9. The pressing operation causes the elimination of the open spaces in the material, so that it becomes more like a solid piece of steel. In this sense only it makes the materials more dense.

10. If scrap material is not compacted or is insufficiently compacted when placed into the steelmaker’s furnace, it either changes to iron oxide and becomes part of the slag layer of the furnace or, in the case of an electric furnace, requires more frequent back charging of the furnace with accompanying reduction of productivity. Therefore, the denser the bundles can be made, the more valuable they are to the steel mill.

11. The scrap as it comes to appellant’s plant is potentially but not actually valuable; after the separating, shearing and compressing operations performed upon it by the appellant it is a commercially valuable product.

Discussion

The word “manufacturing,” when employed in a statute or other taxing measure without further definition, consists in the application of labor and skill to material whereby the original article is changed into a new, different and useful article. WTiether or not an article is a manufactured product depends on whether it has gone through a substantial transformation in form, qualities and adaptability in use from the original so that a new article or creation has emerged. [125]*125Commonwealth v. Weiland Packing Co., 292 Pa. 447, 141 A. 148 (1928); Commonwealth v. McCrady-Rodgers Co., 316 Pa. 155, 174 A. 395 (1934).

The Berio Vending Company preheated coconut oil, poured it into kettles, added corn and salt, and turned up the heat, which latter when it reached 450 degrees caused the corn to explode and become popcorn. Berio took its popcorn to public places, warmed it over and sold it by the box full. The Supreme Court held that Berio was not engaged in manufacturing and was therefore required to pay the Capital Stock Tax. Commonwealth v. Berlo Vending Co., 415 Pa. 101, 202 A. 2d 94 (1964). The court felt that the transformation from kernel to popcorn was a superficial rather than a substantial transformation and that little skill was involved in bringing about the result.

The Tetley Tea Company by the use of intricate machinery separated tea from foreign matter, blended the tea and placed it in bags fabricated by it.
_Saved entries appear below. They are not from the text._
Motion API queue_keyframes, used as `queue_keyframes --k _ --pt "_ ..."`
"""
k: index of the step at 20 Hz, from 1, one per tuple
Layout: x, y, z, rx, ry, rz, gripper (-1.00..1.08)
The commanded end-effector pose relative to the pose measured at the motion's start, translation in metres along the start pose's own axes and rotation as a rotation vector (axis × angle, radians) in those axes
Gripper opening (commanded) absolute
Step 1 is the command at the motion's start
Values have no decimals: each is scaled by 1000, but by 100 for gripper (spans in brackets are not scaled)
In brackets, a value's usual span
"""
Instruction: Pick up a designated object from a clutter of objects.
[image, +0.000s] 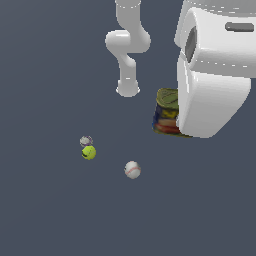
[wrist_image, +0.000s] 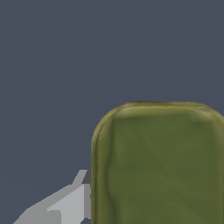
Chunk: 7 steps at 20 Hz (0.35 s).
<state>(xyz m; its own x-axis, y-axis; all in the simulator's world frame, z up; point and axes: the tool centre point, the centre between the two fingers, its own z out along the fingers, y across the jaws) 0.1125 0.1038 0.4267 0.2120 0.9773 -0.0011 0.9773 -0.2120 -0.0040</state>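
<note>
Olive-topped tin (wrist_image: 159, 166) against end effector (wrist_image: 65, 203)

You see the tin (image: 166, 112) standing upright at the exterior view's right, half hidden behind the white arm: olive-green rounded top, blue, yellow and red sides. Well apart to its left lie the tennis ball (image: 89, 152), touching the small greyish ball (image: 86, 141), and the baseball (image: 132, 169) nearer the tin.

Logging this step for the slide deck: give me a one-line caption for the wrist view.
Wrist view: olive-green top of the tin fills the frame, one grey end effector finger beside it.
</note>
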Motion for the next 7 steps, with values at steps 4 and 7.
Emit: queue_keyframes --k 4,7 --pt "4 1 -9 -4 1 1 -100" --pt "4 2 -10 -4 1 0 -100"
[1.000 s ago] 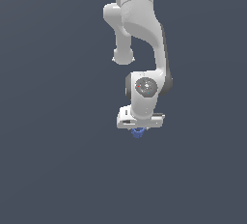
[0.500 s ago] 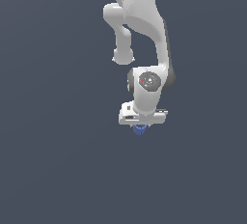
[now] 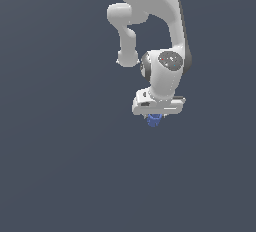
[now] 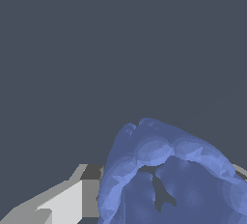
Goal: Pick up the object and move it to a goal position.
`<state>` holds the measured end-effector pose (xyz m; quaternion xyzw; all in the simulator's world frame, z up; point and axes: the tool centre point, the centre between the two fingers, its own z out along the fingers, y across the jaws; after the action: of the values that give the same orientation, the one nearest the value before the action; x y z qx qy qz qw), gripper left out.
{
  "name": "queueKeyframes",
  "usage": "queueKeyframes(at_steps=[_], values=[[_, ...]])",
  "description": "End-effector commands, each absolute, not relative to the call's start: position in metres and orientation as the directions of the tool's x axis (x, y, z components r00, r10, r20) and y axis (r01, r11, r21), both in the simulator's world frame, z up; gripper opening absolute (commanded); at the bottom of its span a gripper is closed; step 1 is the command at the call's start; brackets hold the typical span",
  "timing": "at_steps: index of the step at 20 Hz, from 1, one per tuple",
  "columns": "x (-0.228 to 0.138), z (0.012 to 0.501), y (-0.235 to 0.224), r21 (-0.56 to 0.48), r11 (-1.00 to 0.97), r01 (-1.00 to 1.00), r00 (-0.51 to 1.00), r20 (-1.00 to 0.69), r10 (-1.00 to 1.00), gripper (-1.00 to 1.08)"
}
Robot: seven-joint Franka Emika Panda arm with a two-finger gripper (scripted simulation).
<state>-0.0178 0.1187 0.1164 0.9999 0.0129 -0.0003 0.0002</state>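
In the exterior view the white arm reaches down and its gripper (image 3: 155,118) is shut on the object (image 3: 154,120), a small blue ribbed ring that pokes out just under the white hand. The wrist view shows the object (image 4: 169,175) very close, a blue hollow lumpy ring filling much of the picture, with one grey and white finger (image 4: 72,199) pressed against its side. The other finger is mostly hidden behind the ring.
A plain dark grey surface fills both views around the arm. No other objects, containers or goal marker show.
The arm has swung toward the exterior view's right and a little upward, carrying the blue ring along in its grip. The wrist has also turned slightly.
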Motion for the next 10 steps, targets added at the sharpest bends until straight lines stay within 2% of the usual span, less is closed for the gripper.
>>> queueKeyframes(at_steps=[1, 10], values=[[-0.032, 0.136, 0.133, 0.001, -1.0, 0.027, 1.0, 0.0, 0.027, -1.0], [-0.079, 0.201, 0.181, 0.002, -1.0, 0.027, 1.0, 0.001, 0.027, -1.0]])
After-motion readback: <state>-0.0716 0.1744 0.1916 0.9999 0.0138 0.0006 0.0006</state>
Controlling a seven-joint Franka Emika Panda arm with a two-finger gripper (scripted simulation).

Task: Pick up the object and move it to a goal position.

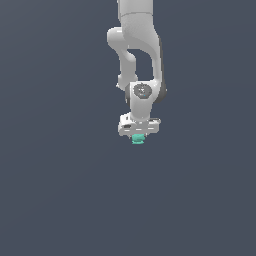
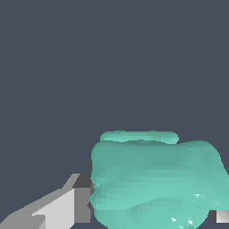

Its mechanics received special training. The Supreme Court held this process not to be manufacturing because no new and different product was created. “The process starts and ends with tea.” Commonwealth v. Tetley Tea Company, Inc., 421 Pa. 614, 617, 220 A. 2d 832, 834 (1966).

In General Foods Corp. v. Pittsburgh, 383 Pa. 244, 118 A. 2d 572 (1955), the decaffeination of coffee and the canning of foods were held not to be manufacturing. In another case, the production of potato chips was held to be manufacturing apparently because of the considerable skill required in selecting and aging the potatoes. Commonwealth v. Snyder’s Bakery, 348 Pa. 308, 35 A. 2d 260 (1944).

The Electric Welding Company purchased steel rods and coils. It cut the rods to various lengths and bent and twisted them to suit specific concrete reinforcing [126]*126purposes for which uses they were sold to contractors. The coils it straightened, recoiled, assembled into a spiral and stabilized by steel channels tack-welded to the spiral, for sale to the contracting trades as reinforcing elements in concrete columns and piers. The Supreme Court held that these operations did not result “. . . in any well signalized or substantial transformation in the form or quality of the steel materials . . .” bought from the producers and resold “. . . with a twist or bend to its customers” and therefore were not manufacturing. Pittsburgh v. Electric Welding Co., 394 Pa. 60, 64, 145 A. 2d 528, 530 (1958).

Directing our attention to appellant’s activities, we note that they consist of obtaining various type of scrap metal from which, as in the case of the tea company, it removes unwanted matter, but which as contrasted to the blending of tea, it separates according to grades.